[Activity]: The entries below must be copied exactly as they are.

Stored data:

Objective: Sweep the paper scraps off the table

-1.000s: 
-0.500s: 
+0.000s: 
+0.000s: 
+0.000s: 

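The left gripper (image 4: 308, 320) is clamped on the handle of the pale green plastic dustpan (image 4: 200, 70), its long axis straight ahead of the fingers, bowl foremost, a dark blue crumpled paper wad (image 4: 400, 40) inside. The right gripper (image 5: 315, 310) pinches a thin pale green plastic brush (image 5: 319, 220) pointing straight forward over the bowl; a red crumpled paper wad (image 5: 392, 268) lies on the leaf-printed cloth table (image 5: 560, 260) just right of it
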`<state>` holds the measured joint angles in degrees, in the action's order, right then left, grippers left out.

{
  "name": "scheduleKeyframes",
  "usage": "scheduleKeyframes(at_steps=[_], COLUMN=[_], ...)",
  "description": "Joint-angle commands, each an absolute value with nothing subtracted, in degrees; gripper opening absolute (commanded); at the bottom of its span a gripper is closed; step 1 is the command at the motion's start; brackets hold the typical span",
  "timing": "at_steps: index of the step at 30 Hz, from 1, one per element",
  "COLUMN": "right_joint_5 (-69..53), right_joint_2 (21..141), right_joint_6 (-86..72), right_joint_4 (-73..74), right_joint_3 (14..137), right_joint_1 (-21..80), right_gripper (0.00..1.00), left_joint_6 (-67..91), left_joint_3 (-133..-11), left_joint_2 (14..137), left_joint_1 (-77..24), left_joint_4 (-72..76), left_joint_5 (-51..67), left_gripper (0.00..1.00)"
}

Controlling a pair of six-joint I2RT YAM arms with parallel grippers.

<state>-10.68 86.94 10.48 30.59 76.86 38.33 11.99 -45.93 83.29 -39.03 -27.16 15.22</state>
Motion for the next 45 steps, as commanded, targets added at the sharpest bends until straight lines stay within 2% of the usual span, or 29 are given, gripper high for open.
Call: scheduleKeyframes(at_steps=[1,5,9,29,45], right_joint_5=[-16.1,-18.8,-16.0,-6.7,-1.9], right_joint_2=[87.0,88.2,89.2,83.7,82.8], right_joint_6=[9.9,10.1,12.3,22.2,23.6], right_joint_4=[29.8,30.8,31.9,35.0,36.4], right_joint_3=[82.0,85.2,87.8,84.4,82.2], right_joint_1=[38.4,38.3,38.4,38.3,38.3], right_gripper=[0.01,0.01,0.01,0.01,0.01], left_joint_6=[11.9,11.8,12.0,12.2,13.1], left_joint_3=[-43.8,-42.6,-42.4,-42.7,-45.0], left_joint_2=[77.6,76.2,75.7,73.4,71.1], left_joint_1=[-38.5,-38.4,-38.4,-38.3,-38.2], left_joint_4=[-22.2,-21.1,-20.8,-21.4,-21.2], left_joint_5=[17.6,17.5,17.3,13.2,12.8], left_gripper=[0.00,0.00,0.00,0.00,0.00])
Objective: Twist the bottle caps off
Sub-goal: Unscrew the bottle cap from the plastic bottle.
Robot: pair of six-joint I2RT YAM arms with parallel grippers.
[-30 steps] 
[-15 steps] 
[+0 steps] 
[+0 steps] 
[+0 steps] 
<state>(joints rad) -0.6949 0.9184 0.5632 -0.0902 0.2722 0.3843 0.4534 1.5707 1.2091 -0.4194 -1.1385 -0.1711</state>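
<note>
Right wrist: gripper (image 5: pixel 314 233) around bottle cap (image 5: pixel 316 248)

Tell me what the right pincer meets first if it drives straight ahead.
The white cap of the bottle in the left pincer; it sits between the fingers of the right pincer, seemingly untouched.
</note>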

[Final answer]:
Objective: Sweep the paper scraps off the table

-1.000s: 
-0.500s: 
+0.000s: 
+0.000s: 
+0.000s: 

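The left gripper (image 4: 308, 320) is clamped on the handle of the pale green plastic dustpan (image 4: 200, 70), its long axis straight ahead of the fingers, bowl foremost, a dark blue crumpled paper wad (image 4: 400, 40) inside. The right gripper (image 5: 315, 310) pinches a thin pale green plastic brush (image 5: 319, 220) pointing straight forward over the bowl; a red crumpled paper wad (image 5: 392, 268) lies on the leaf-printed cloth table (image 5: 560, 260) just right of it
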`<state>` holds the measured joint angles in degrees, in the action's order, right then left, grippers left out.

{
  "name": "scheduleKeyframes",
  "usage": "scheduleKeyframes(at_steps=[_], COLUMN=[_], ...)",
  "description": "Joint-angle commands, each an absolute value with nothing subtracted, in degrees; gripper opening absolute (commanded); at the bottom of its span a gripper is closed; step 1 is the command at the motion's start; brackets hold the typical span",
  "timing": "at_steps: index of the step at 30 Hz, from 1, one per element",
  "COLUMN": "right_joint_5 (-69..53), right_joint_2 (21..141), right_joint_6 (-86..72), right_joint_4 (-73..74), right_joint_3 (14..137), right_joint_1 (-21..80), right_gripper (0.00..1.00), left_joint_6 (-67..91), left_joint_3 (-133..-11), left_joint_2 (14..137), left_joint_1 (-77..24), left_joint_4 (-72..76), left_joint_5 (-51..67), left_gripper (0.00..1.00)"
}

Controlling a pair of six-joint I2RT YAM arms with parallel grippers.

<state>-10.68 86.94 10.48 30.59 76.86 38.33 11.99 -45.93 83.29 -39.03 -27.16 15.22</state>
Motion for the next 45 steps, as commanded, targets added at the sharpest bends until straight lines stay within 2% of the usual span, or 29 are given, gripper high for open.
Call: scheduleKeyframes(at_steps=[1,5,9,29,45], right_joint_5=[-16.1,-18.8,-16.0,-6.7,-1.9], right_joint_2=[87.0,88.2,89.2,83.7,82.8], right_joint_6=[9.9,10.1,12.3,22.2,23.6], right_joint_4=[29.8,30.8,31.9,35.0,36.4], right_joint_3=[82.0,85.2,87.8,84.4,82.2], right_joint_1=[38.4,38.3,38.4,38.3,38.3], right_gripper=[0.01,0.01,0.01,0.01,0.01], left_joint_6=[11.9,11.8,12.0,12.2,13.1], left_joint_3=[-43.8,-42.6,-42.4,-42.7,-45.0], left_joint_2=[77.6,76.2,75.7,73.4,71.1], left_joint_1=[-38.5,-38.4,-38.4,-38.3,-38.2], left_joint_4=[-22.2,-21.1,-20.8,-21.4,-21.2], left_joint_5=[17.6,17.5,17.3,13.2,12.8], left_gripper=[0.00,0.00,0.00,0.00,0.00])
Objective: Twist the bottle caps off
Sub-goal: Unscrew the bottle cap from the plastic bottle.
Robot: pair of six-joint I2RT YAM arms with parallel grippers.
[-30 steps] 
[-15 steps] 
[+0 steps] 
[+0 steps] 
[+0 steps] 
<state>(joints rad) -0.6949 0.9184 0.5632 -0.0902 0.2722 0.3843 0.4534 1.5707 1.2091 -0.4194 -1.1385 -0.1711</state>
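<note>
Right wrist: gripper (image 5: pixel 314 233) around bottle cap (image 5: pixel 316 248)

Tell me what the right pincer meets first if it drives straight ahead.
The white cap of the bottle in the left pincer; it sits between the fingers of the right pincer, seemingly untouched.
</note>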

This exercise is now complete.